Arrow has always been better when the team is scrambling to defeat the villain toward the end of the season. Now with almost no resources, the team has to conduct a daytime heist into the company Oliver and Felicity both used to run. Has there been a more fun sequence on this show all season? Diggle helping Felicity, in the field for once, and her father as they banter their way through the building. Meanwhile, Oliver is around to kick some ass and hold up security when things get too tight. Throw in Lance as the getaway driver at the last minute, and you’ve got great uses for the whole team in a manner we’re not used to seeing. Felicity is quick to remind us that this is all to prevent a nuclear strike, keeping the stakes high while the jokes keep coming. It’s as pitch-perfect a sequence as you’re ever going to get on Arrow, one that could only come with the desperation that comes with the end of the season.

Once they have the tech in the hands of Team Arrow, it’s time to go to war. Brick, Murmer, and a small legion of Ghosts descend onto where Felicity and her father aim to stop the nuclear strike. Meanwhile, Oliver, Diggle, Lyla, and her own legion of A.R.G.U.S. soldiers prepare for a fight. The result is a fun but decidedly tense skirmish that only continues to make it really feel like the season is ending. That’s when just one nuclear missile escapes the grasp of the hackers and Felicity just barely manages to divert it to a smaller town than Monument Point. The look of guilt on her face is crushing. A full-on nuclear strike may have been prevented, but tens of thousands of lives were still lost. This is a big move that I can’t wait to see how Arrow deals with.

Meanwhile, inside the Ark, Thea is forced to face her own nemesis, Anarky. The drama here played second fiddle to everything going on above ground, but Anarky proved to be a solid enough villain earlier this season and the notion of supervillains trying to take down Darhk alongside the heroes is an interesting one.
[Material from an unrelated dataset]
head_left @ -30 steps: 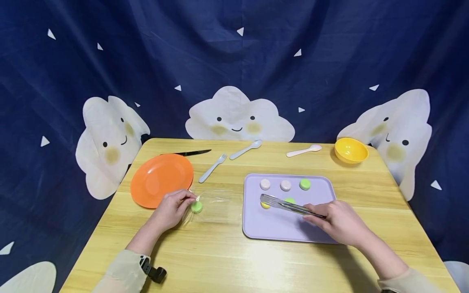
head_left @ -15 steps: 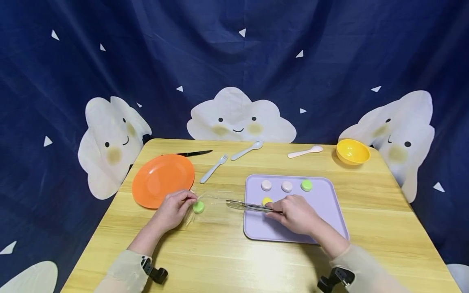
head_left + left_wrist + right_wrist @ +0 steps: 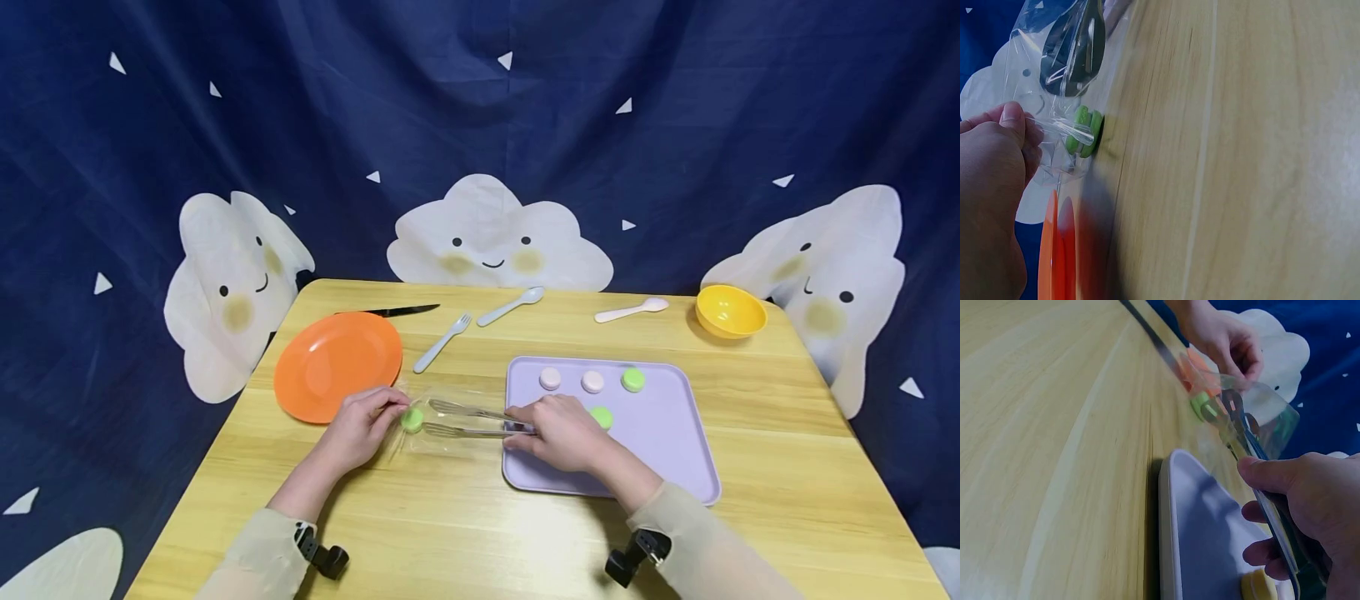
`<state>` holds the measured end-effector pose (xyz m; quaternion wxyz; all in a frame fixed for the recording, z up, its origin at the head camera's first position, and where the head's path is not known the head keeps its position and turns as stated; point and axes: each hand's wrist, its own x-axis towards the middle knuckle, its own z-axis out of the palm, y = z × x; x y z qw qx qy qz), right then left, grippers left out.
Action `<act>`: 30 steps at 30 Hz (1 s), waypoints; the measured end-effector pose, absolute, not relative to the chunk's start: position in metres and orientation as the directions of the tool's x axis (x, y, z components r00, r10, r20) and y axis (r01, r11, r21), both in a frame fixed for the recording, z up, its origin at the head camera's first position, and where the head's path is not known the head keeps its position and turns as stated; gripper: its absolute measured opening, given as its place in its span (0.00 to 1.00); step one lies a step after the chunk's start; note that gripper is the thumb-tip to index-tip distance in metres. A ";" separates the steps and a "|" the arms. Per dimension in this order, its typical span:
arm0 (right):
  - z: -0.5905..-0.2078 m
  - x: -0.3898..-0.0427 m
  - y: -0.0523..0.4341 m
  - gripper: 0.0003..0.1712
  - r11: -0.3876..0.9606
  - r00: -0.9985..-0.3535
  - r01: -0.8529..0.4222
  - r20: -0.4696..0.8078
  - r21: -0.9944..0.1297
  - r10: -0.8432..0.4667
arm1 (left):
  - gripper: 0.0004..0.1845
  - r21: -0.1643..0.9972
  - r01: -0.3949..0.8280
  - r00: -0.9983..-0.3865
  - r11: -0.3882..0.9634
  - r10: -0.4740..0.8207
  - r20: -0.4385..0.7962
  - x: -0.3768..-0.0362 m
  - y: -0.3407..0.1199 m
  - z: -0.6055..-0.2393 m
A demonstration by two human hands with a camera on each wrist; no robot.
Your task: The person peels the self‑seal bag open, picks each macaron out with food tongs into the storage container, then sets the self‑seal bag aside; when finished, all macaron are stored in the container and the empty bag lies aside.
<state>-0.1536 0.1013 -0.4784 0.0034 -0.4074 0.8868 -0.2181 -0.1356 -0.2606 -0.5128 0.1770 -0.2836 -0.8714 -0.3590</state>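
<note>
My left hand [image 3: 365, 427] pinches the edge of a clear plastic bag [image 3: 1029, 62] lying on the table. At that end of the bag is a green macaron [image 3: 412, 419], seen through the film in the left wrist view. My right hand [image 3: 558, 433] holds metal tongs [image 3: 476, 432] over the left rim of the lilac tray [image 3: 652, 454]. The tongs' arms stand apart, with their tips inside or behind the bag's film, close to the macaron. On the tray, a yellow macaron [image 3: 1259, 586] shows in the right wrist view; my right hand hides it from the head camera.
More macarons lie on the tray: two pale pink ones [image 3: 550, 378] and green ones [image 3: 633, 380]. An orange plate [image 3: 337, 367] is beside my left hand. Behind are a black knife [image 3: 405, 311], fork [image 3: 442, 343], grey spoon [image 3: 510, 307], pink spoon [image 3: 632, 310] and yellow bowl [image 3: 731, 312].
My right hand has carried the tongs leftward from above the tray to the bag. The tongs' arms, close together half a second ago, now stand apart. My left hand keeps its place.
</note>
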 end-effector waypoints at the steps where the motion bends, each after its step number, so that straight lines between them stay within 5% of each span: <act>1: -0.478 -0.154 0.099 0.12 0.573 -0.668 -0.721 0.172 -0.389 -0.724 | 0.11 0.525 0.624 -0.774 0.579 0.367 0.516 -0.136 -0.260 -0.513; 11: -0.484 -0.158 0.080 0.13 0.564 -0.646 -0.746 0.179 -0.354 -0.742 | 0.06 0.535 0.641 -0.763 0.551 0.382 0.522 -0.137 -0.256 -0.512; 30: -0.488 -0.154 0.059 0.16 0.560 -0.641 -0.752 0.187 -0.348 -0.744 | 0.11 0.536 0.648 -0.756 0.540 0.373 0.538 -0.132 -0.260 -0.513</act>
Albeit in their own villainous ways.

Also, the flashbacks had more action this week than they have for the rest of the season. They’re still problematic more so than ever this year, but at least some stuff was happening.

All in all, “Monument Point” was a good as Arrow has ever been. As past seasons have proved, this show is in top form leading up to the finale. Season four is no different, combining all the fun elements of this show with the dire stakes, and surprising consequences, that have been missing since season one. For the first time in a long time, I’m dying to see what happens next. Grade: A

Some Other Notes:

  • Vinnie Jones is hilarious as Brick. A perfect sub-villain to the real deal.
  • Speaking of the real deal, I’m starting to think Damien Darhk has surpassed Malcolm Merlyn and Deathstroke as this show’s all-time best villain. Neal McDonough has done a tremendous job hamming it up while keeping him intimidating. He also effectively nuked a freaking town.
  • I love how the Lance/Smoak romance has sort of just been developing in the background all season. We didn’t need to see every little detail, they get to just be cute and stuff.
  • It makes sense for Merlyn to follow Darhk’s path. His plan is just a much larger version of what Merlyn was doing in season one.